Por Giulliano Martini — A Argenta Soa, organismo de certificação para participação em licitações públicas, registra que o setor das construções manteve uma trajetória positiva ao longo de 2025, mesmo em período de normalização do mercado. Em declaração oficial, o presidente Giovanni Pelazzi apresenta números que confirmam a solidez da base produtiva do setor.
Segundo Pelazzi, o índice de produção de dezembro apontou um incremento superior a 5% em relação a dezembro de 2024. No conjunto do ano, a alta ficou em +4,8%, valor apurado com ajuste pelos dias úteis. O Centro de Estudos da Argenta Soa estima ainda uma expansão acumulada de quase 16% no último triênio.
“Mesmo após a reformulação dos incentivos ao setor residencial, o segmento continuou a contribuir positivamente para o crescimento do PIB e para o mercado de trabalho”, afirmou Pelazzi. Conforme as apurações do Centro de Estudos, mais de 200 mil postos de trabalho foram criados nos últimos três anos, demonstrando o efeito contracíclico do setor na economia.

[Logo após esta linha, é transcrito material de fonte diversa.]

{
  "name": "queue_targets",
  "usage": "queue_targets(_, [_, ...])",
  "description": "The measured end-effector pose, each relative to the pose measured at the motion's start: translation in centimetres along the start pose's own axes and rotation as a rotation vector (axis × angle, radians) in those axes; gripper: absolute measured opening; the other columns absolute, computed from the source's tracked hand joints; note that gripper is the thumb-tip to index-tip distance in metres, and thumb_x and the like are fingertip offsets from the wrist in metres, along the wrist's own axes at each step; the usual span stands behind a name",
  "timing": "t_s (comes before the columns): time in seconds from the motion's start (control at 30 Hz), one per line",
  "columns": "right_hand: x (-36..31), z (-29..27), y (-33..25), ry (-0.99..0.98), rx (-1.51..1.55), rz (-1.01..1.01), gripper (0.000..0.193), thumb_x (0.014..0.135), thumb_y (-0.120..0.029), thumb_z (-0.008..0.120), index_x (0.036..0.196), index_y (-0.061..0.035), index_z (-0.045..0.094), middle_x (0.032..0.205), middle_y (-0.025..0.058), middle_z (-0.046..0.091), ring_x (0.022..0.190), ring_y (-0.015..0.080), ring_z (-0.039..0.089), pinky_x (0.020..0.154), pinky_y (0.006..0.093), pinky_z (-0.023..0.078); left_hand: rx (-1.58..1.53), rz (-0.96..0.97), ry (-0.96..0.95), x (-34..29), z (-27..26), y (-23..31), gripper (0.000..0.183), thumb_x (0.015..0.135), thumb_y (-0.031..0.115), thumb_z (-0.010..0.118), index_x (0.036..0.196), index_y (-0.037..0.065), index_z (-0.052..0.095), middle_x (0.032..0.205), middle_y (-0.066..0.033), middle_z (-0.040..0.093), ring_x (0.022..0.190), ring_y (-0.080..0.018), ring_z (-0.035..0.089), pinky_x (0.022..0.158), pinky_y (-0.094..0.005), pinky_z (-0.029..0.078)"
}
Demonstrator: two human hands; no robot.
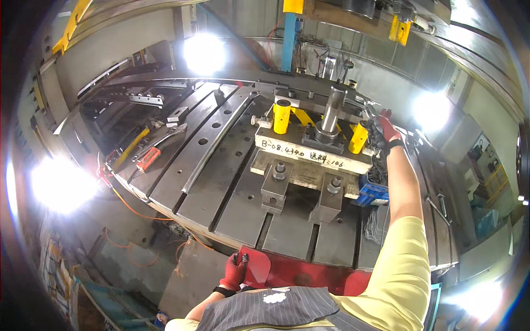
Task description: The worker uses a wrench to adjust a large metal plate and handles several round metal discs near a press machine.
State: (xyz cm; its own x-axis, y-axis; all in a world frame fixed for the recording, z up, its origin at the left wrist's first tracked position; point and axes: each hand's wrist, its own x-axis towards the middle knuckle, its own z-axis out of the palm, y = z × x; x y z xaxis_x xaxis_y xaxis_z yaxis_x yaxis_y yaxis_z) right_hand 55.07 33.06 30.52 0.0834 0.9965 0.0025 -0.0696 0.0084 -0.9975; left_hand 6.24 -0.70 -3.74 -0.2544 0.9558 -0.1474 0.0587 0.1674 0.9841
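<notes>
My left hand, in a red glove with dark fingertips, is low at the table's front edge. Its fingers curl over the upper edge of a red panel. Stretched far forward, my right hand wears a similar glove. It is at the right end of a metal die block, beside a yellow cylinder. Its dark fingers look curled, but what they grip blends into dark metal parts behind. On the block stand another yellow cylinder and a shiny steel post.
Bolted clamp blocks stand before the die on the slotted steel table. A blue crate sits below my right forearm. On the left lie an adjustable wrench, an orange-red tool and a yellow-handled tool. Machinery hangs overhead.
</notes>
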Motion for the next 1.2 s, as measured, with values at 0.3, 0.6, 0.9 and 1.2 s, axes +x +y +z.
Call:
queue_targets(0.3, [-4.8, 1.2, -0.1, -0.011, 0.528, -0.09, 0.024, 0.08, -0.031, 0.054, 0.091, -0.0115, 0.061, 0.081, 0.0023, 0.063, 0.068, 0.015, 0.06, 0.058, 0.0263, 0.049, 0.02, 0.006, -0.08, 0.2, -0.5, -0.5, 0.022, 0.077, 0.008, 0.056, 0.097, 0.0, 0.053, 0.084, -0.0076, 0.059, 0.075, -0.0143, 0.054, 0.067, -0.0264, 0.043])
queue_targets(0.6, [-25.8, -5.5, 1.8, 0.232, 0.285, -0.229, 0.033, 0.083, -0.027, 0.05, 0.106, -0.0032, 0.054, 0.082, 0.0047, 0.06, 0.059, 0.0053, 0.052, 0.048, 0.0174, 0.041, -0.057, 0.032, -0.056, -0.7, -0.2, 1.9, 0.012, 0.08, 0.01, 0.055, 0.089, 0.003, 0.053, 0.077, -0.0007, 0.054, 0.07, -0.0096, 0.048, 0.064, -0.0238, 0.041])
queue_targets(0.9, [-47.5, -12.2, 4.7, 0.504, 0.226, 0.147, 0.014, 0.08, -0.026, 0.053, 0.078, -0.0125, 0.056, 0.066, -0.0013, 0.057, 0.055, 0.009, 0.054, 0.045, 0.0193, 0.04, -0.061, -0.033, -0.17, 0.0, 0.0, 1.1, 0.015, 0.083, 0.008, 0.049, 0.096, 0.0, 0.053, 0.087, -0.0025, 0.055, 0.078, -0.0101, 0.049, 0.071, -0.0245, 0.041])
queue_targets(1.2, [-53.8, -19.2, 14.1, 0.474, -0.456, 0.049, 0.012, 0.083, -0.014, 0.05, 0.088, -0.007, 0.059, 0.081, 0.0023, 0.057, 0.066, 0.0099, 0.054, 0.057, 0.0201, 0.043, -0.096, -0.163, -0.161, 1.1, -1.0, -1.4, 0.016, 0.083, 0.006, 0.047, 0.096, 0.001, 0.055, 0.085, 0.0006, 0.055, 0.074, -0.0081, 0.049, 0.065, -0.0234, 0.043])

Pelazzi destaca que o eixo da atividade foi deslocado da construção residencial para a não residencial, com o PNRR (Plano Nacional de Recuperação e Resiliência) assumindo papel determinante para a continuidade da produção. “As obras públicas representam hoje o principal fator de apoio ao setor”, disse o presidente.
Dados da Ance citados pela Argenta Soa mostram que, em 2025, os investimentos em construção pública subiram de forma significativa, com um aumento de 21%. Além disso, mais da metade da despesa do PNRR já realizada está diretamente vinculada ao setor das construções, com ampla participação de entidades locais e grandes operadores públicos, em especial nas intervenções ferroviárias.
O ano de 2026 é apontado por Pelazzi como a “prova de maturidade” do ciclo. Uma fatia relevante dos recursos do PNRR — quase 23 bilhões de euros — está alocada para a rede ferroviária nacional, o que configura um dos capítulos mais volumosos do Plano. Pelas últimas verificações, a Rfi já comprometeu gastos na ordem de 10 bilhões de euros sobre recursos do PNRR, sinalizando que parte significativa dos projetos entrou em fase executiva.
Ao mesmo tempo, há sinais de complexidade operacional: cerca de 30% dos projetos de obras públicas exibem um avanço mais lento do que os cronogramas iniciais previam. Esse indicador, segundo Pelazzi, destaca entraves técnicos e procedimentais típicos de grandes obras de infraestrutura.
O panorama prático do setor abre o ano com mais de 1.300 canteiros ferroviários ativos na rede nacional, evidência de uma fase de realização em grande escala. Pelazzi ressalta que essa concentração de canteiros pode acelerar a produtividade industrial do ramo, desde que os progressos sejam efetivos e sustentados por continuidade financeira.
Em síntese — com base em cruzamento de fontes internas e dados oficiais — a Argenta Soa relata um setor ainda em expansão, com a transição para obras públicas e ferroviárias como vetor central. O desafio imediato é transformar o volume de iniciativas previstas em ritmo real de execução, reduzindo atrasos e preservando a cadeia de empregos criada nos últimos anos.
Apuração in loco e cruzamento de relatórios econômicos confirmam: a saúde do setor das construções em 2025 foi robusta, mas 2026 exigirá capacidade logística e administrativa para converter investimentos em obras concluídas.